Background: Total parenteral nutrition (TPN) is a life-saving therapy given to neonates with intestinal failure. However, infants on long-term TPN may experience Parenteral Nutrition-Associated Liver Disease (PNALD). New formulations for lipid emulsions are purportedly better than the traditional soy-based lipid emulsions (SLE). Our primary objective was to determine the prevalence of PNALD in infants who received non-soybean-based lipid emulsions (NSLE) or SLE. Methods: In this retrospective study, medical records of all infants admitted to a tertiary neonatal intensive care unitfrom 2004 to 2013 were reviewed. Late preterm (34 -36 weeks of gestation) and term infants who were on TPN for more than two weeks were included. Their demographic data and clinical variables were collected. Results: 208 infants received SLE for more than two weeks. The prevalence rate of PNALD in those who received SLE was 21% while that of those who received the NSLE was 17%. No significant difference was found between the ‘Soy’ or ‘NonSoy’ subgroups (p = 0.315).

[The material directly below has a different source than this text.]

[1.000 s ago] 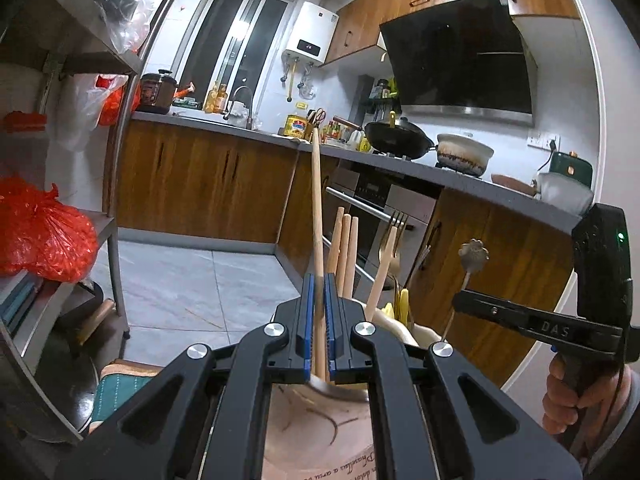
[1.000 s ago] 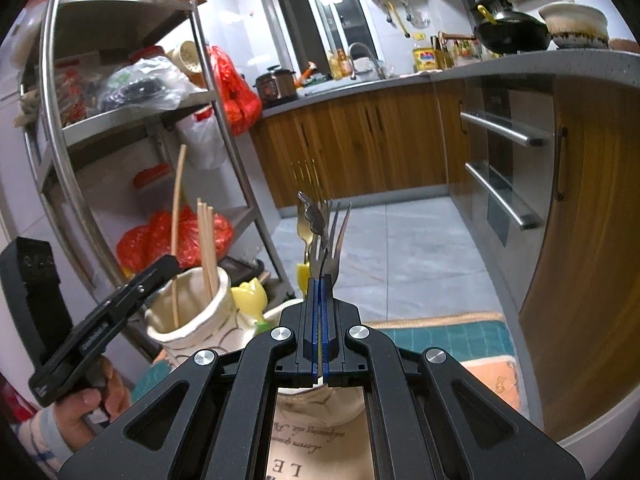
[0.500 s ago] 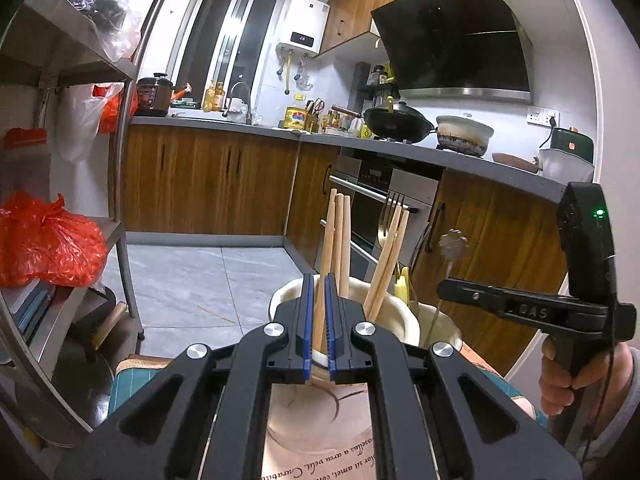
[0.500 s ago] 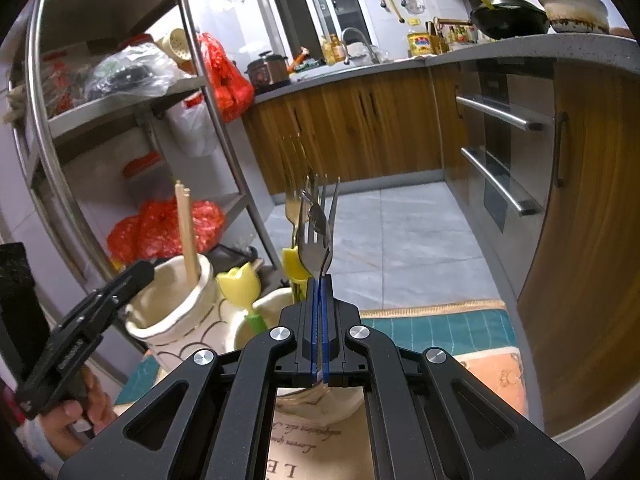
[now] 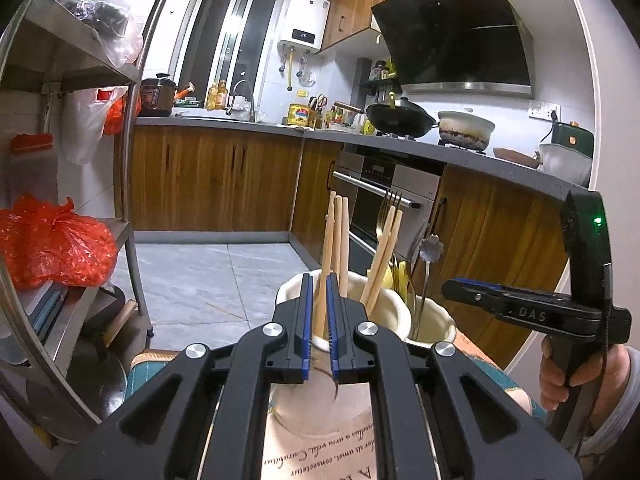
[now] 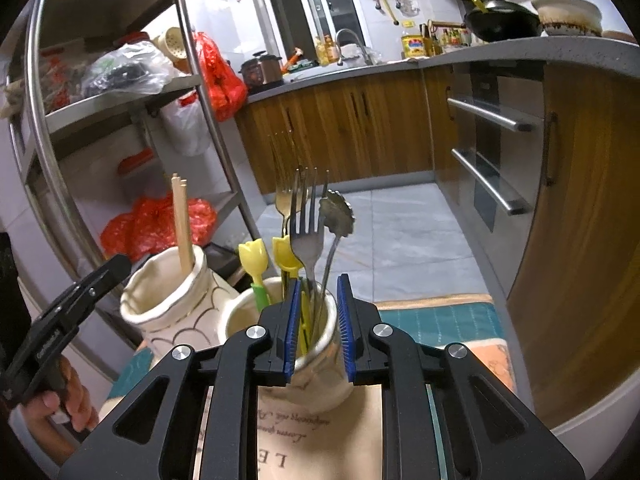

Seventy infants received TPN for more than four weeks. The prevalence rate of PNALD in infants who received SLE and NSLE was 35% and 25% respectively. No significant statistical difference was found between the ‘Soy’ or ‘NonSoy’ subgroups (p = 0.132). Conclusions: The type of lipid emulsion does not significantly influence the rate of PNALD in late preterm and term infants on long-term TPN.

Highlights

  • Total parenteral nutrition (TPN) is the administration of a complete and balanced nutrition when normal feeding is impossible, inadequate or hazardous

  • There was a greater preponderance of females in the Soyarm who received at least four weeks of TPN (Group B) (p < 0.05)

  • There were no significant differences between the prevalence rate of Parenteral Nutrition-Associated Liver Disease (PNALD) in infants who received more than two weeks of soy-based lipid emulsions (SLE) or non-soybean-based lipid emulsions (NSLE) (p = 0.315)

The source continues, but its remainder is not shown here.